# French Pyrenees In April



## barryd (May 9, 2008)

Hi All

We are hoping to visit the French side of the Pyrenees on our way from Perpignan area to Biarittz.

Mrs D wants to go on a cable car and I found this one

http://www.picdumidi.com/

Which is here

Régie du Pic du Midi
Rue Pierre Lamy de la Chapelle
65 200 THE MONGIE

at La Mongie 42.909414 0.178963

Now its shut until the 18th April which could tie in with our plans.

I was thinking of heading to La Mongie, doing the cable car and then heading off up the D918 towards the aire at Cauterets.

These look like some big hills so here are my questions.

What will the weather be like mid April in this region? Should we expect snow?

Is it wise to take a MH over this route?

Are there any other spectacular cable car journies to by had in the region.

Been google mapping and earthing it all morning and it looks stunning


----------



## steco1958 (Mar 5, 2009)

I have never been down there at that time of year, July / August is my time, but a friend of mine lives in Barcelona, and he does a lot of snowboarding in the pyrenees.

Steve


----------



## tramp (May 25, 2005)

Cauterets, excellent small town in the foothills of the pyrennes with a Freindly Aire as well . Cable car goes from centre of town to the ski slopes with excellent views of the Mountains.

Also nice walks up from Espagnole and the Gavernie village is not far away to, you will probably still find snow at the ski slope as this town has one of the longest seasons in France.


----------



## barryd (May 9, 2008)

tramp said:


> Cauterets, excellent small town in the foothills of the pyrennes with a Freindly Aire as well . Cable car goes from centre of town to the ski slopes with excellent views of the Mountains.
> 
> Also nice walks up from Espagnole and the Gavernie village is not far away to, you will probably still find snow at the ski slope as this town has one of the longest seasons in France.


Thank you everyone.

Do you know if the cable car at Cauterets takes people up just for the trip or is it just for skiers?

Im just thinking that if the one at Le Mongie isnt operational then we can maybe have a trip on the one at Gavernie.

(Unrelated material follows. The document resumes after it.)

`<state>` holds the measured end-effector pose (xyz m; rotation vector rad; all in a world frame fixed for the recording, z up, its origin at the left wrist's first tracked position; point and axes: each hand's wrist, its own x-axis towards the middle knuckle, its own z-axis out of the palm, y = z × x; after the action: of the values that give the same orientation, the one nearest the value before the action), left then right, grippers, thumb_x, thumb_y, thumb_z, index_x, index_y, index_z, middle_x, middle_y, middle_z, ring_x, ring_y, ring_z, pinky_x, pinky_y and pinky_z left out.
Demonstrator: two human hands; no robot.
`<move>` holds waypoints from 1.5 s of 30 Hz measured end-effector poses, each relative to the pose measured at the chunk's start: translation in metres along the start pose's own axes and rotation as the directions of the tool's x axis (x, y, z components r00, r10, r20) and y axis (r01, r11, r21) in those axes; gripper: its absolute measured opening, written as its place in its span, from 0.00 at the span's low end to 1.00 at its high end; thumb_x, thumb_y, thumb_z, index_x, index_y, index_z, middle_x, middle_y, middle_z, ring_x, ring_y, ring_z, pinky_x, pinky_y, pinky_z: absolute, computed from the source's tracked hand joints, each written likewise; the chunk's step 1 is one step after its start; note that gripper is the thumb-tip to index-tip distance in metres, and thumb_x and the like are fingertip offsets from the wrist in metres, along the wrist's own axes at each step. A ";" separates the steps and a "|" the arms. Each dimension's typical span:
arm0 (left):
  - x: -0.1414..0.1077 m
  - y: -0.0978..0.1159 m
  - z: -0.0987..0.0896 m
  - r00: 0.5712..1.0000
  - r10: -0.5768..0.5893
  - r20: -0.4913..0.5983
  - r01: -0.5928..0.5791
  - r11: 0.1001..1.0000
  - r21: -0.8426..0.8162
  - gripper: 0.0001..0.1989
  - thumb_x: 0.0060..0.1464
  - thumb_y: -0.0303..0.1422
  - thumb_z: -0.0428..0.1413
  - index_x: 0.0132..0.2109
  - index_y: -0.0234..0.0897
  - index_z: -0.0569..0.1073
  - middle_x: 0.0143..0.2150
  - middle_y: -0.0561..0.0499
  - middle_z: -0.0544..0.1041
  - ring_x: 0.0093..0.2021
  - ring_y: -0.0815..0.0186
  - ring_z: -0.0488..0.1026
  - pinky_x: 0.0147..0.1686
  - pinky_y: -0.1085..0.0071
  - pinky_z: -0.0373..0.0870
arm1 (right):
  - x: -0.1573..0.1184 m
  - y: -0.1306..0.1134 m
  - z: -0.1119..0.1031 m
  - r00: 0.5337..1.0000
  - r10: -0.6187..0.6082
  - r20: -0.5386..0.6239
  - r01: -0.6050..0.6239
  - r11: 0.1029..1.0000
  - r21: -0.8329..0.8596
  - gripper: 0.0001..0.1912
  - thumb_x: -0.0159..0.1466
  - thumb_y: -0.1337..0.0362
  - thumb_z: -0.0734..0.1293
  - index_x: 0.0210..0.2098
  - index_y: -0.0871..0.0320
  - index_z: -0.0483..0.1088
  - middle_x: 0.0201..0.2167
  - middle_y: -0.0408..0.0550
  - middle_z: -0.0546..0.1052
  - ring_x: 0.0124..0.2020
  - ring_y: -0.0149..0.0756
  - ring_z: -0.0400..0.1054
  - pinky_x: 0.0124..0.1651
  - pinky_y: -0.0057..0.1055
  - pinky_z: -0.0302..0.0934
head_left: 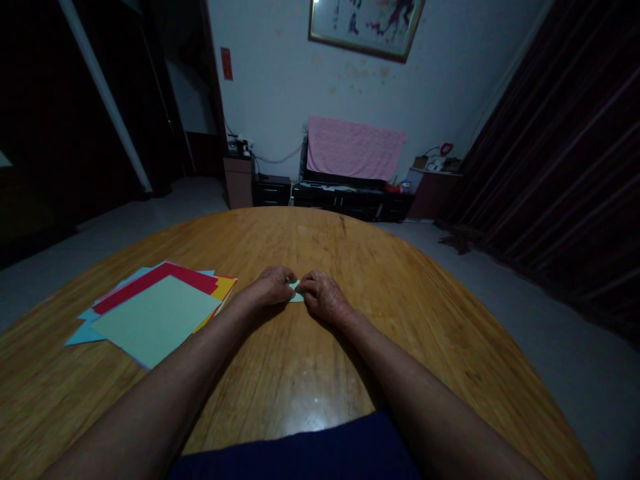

Do you know what the roads are like up from Lourdes to Cauterets, Gavarnie and Le Mongie? Are we talking a great big climb or is it fairly stready. Presume its not too bad as there are Aires up there.

Cheers
BD


----------



## zulurita (May 9, 2005)

The roads to Cauterets and Gavernie are fine for a motorhome. A lot of skiing so they keep the roads open.


----------



## barryd (May 9, 2008)

zulurita said:


> The roads to Cauterets and Gavernie are fine for a motorhome. A lot of skiing so they keep the roads open.


Thanks

The whole area looks stunning. Anyone been in April? Just wondered what the weather will be like mid April.


----------



## pomme1 (May 19, 2005)

La Mongie is on the Col du Tourmalet. You should be ok at least as far as the village as it's a ski resort. I would have thought that the Col itself would be closed at the top until at least late May, but I may be wrong, it's worth checking locally. The Tourmalet is also quite narrow and steep at the top.
The roads to Cauterets and Gavarnie are fine, and the Aires at both are very good.


----------



## billym (Dec 17, 2005)

Barry.

I refer to my answer in a previous place... but here are a few pictures we took. The road with the bikes and where the people are sitting is on the west side of the Col.

Oh ..............and for all those wanting to fly the flag of St George in Subscribers Bar have a look at ours.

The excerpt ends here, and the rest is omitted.